The Democratic Republic of Congo, formerly Zaire, is one of the largest countries in Africa. The country formed a new government as of May 17, 1997. However, the assassination of President Kabila in January, 2001 threw the country into a heightened state of transition. Despite its plentiful resources, the country is in a deep political and economic crisis. The resulting conditions include increased crime, the deterioration of infrastructure, as well as shortages in medical and everyday supplies. Reports of occasional official hostility towards expatriates have surfaced, as well as immigration hassles and bribery. All expatriates are recommended to remain extremely cautious.
Laurent Kabila's son Joseph took over the presidency when his father was assassinated in 2001, and then won the 2006 election. Much hope has been placed in his ability to heal the wounds of conflict. Provincial assemplies were established, with governors and senators elected in 2007.
Despite political uncertainty, the Democratic Republic of Congo remains a country eager for rapid development. Its location provides many strategic options, and its variety remains a crucial benefit, although recent ethnic tensions have torn what was once a healthy culture rich in diversity. The Democratic Republic of Congo is surrounded by a total of nine countries, including the Republic of Congo, the Central African Republic and Sudan to the north; Uganda, Rwanda, Burundi and Tanzania to the east; Zambia and Angola to the south; and opens into the Atlantic Ocean in the west. This country is rich in African tradition, but also a country simultaneously longing for and stretching towards modernity. Expatriates assigned to this fascinating country will find great opportunity amid the current deterioration.

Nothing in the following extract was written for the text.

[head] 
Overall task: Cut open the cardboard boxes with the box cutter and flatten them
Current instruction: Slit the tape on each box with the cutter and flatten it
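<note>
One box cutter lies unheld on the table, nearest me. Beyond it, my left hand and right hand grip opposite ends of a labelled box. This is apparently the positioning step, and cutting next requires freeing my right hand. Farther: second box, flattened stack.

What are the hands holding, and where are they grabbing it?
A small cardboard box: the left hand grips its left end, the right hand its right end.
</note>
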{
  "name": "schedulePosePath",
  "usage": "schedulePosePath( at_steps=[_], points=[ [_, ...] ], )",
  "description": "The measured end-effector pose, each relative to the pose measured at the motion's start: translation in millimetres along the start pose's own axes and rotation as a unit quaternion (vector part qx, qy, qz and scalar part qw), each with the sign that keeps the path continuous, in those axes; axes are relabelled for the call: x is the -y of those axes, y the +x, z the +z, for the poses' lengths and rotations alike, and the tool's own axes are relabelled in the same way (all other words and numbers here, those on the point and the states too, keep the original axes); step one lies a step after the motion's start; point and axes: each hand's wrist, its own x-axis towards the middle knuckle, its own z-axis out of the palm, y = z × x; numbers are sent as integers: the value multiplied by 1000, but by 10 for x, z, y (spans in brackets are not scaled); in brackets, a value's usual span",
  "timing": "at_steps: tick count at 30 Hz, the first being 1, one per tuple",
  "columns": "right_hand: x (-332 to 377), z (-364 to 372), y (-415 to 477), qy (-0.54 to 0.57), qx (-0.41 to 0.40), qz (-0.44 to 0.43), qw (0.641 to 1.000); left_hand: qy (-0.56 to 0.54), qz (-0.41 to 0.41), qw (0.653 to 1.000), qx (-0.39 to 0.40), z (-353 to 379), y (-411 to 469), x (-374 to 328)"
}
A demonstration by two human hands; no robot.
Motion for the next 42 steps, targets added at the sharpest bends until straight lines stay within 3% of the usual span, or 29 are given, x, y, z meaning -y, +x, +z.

While there is much uncertainty and instability in the new government, business is still being conducted albeit in a more chaotic environment. The current business climate lacks predictability and the entire country's business future is in a state of disarray right now.
The country's main source of income derives from the exploitation of its rich mineral reserves and from its hydrocarbon resources. Some of the Democratic Republic of Congo's natural resources include uranium, copper, petroleum, coal, diamonds, gold, silver, tin, iron ore and many more. This country has one of the leading mining industries in Africa, and offers foreign countries an abundance of resources.
However, since 1990, the gross domestic product has lost more than one third of its value in real terms. The decline has occurred in the mainstay sectors as noted above.
Prior to the government coup, the country had reached a very high inflation level, with periodic liquid shortages, so businesses have had to rely on hard currencies, particularly the US dollar of the Belgian franc. With traditional banking channels also in a state of mismanagement, business has been severely limited. Therefore, foreign investment has been discouraged by the private sector. The IMF curtailed its DRC activity in 2006, but has signed a new agreement in 2010, after monumental economic losses in 2009.
The Democratic Republic of Congo is much like other African countries where the interior is neglected, and much of the formal economy has traditionally been operated by foreigners or foreign advisors. Skilled manpower is scare.
What to expect for daily living
You may find life in this region is still developing, but most of life's necessities can be found or purchased in the Democratic Republic of Congo. Some services that are offered in and around Kinshasa include tailoring, dry cleaning, repair and beauty services.
Although the rates tend to be higher than you would expect, the services provided are quite good. In addition to these services, you will find a few well stocked grocery stores. All your basic needs ranging from canned goods to household items can generally be found. Since the country is in a state of political and economical instability, many elements in your daily life may below your average standard. You might need to exhibit a great deal of patience and perseverance in order to survive certain delays and shortcomings found in this area of the world.